Cant boot kernel 6.14.x on Fedora 41 machine with zfs disks

,

Im a fairly advanced linux user, but this one has me stumped…

First off, its worth noting that my system isnt quite a “standard” fedora install.

  • First, it uses zfs on root, where the zpool with the root zfs dataset is on a luks encrypted partition.
  • Second, it boots unified kernel images generated using dracut --uefi with an embedded kernel cmdline specifying the root dataset and luks volume UUID. this is enrolled with efibootmgr and booted directly from the UEFI.

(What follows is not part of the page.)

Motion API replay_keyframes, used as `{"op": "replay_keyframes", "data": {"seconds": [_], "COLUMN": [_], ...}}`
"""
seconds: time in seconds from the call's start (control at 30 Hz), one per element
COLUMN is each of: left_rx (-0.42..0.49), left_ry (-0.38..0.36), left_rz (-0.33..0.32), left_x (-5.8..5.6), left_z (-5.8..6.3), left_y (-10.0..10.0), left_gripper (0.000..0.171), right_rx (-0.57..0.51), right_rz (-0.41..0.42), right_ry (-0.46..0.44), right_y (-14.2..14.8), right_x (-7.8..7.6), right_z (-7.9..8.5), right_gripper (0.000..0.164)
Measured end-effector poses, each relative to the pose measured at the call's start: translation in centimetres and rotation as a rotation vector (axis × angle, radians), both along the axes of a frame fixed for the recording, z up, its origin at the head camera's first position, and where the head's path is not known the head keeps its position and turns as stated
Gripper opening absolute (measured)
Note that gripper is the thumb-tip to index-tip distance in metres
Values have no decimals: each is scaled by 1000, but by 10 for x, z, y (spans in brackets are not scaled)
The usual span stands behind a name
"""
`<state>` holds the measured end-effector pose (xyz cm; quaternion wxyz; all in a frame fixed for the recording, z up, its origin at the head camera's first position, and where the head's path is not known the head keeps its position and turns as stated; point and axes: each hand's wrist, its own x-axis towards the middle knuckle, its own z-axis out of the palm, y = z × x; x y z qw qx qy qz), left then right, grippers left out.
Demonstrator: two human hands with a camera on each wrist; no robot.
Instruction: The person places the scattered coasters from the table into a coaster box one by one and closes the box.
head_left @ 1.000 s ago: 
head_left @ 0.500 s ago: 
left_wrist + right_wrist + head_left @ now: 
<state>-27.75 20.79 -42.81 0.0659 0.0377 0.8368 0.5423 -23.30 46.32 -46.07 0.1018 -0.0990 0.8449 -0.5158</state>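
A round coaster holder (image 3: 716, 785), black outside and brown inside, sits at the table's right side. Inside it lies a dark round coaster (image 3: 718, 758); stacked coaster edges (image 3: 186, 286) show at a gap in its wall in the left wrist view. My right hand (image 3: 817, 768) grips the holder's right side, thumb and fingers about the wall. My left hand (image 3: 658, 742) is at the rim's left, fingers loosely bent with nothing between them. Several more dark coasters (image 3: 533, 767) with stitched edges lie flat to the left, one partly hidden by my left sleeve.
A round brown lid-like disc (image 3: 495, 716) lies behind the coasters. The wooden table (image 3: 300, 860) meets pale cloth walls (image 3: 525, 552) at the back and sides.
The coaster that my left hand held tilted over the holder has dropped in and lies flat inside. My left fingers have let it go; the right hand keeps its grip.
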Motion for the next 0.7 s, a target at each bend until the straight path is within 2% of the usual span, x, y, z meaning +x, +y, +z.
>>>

That said, when I try to boot kernel 6.14.4, the systemd-modules-load.service fails and it drops me into a dracut emergency shell. trying to manually run ssystemd-modules-load tells me that the following modules fail to load because “decompression failed with status 6” : i2c_dev, fuse, scsi_dh_alua, scsi_dh_emc, and scsi_dh_rdac. each also gives a error message “Failed to insert module : Invalid argument”. attempting to manually insert them with modprobe also fails.

checking dmesg/journalctl tells me that iscsi service was requested on a kernel/initrd tha is not capable of doing iscsi. I tried re-generating the UKI with the dracut iscsi module omitted, but this resulte in many more “decompression failed with status 6” and then puts me in an infinite “dracut-initqueue” loop without ever dropping my into a dracut emergency shell.

I can access the rdsoreport.txt (in /run/initramfs) but cant export it out of the initrd…block devices seem to be not working. if i plug in a usb drive i can find it under /sys and figure out which device under /dev/bus/usb it is, but if i try and mount it it says it cant find the underlying blockdev. /dev/disk does not exist, nor does do the block devices for my nvme drive that holds my root (luks-encrypted) filesystem.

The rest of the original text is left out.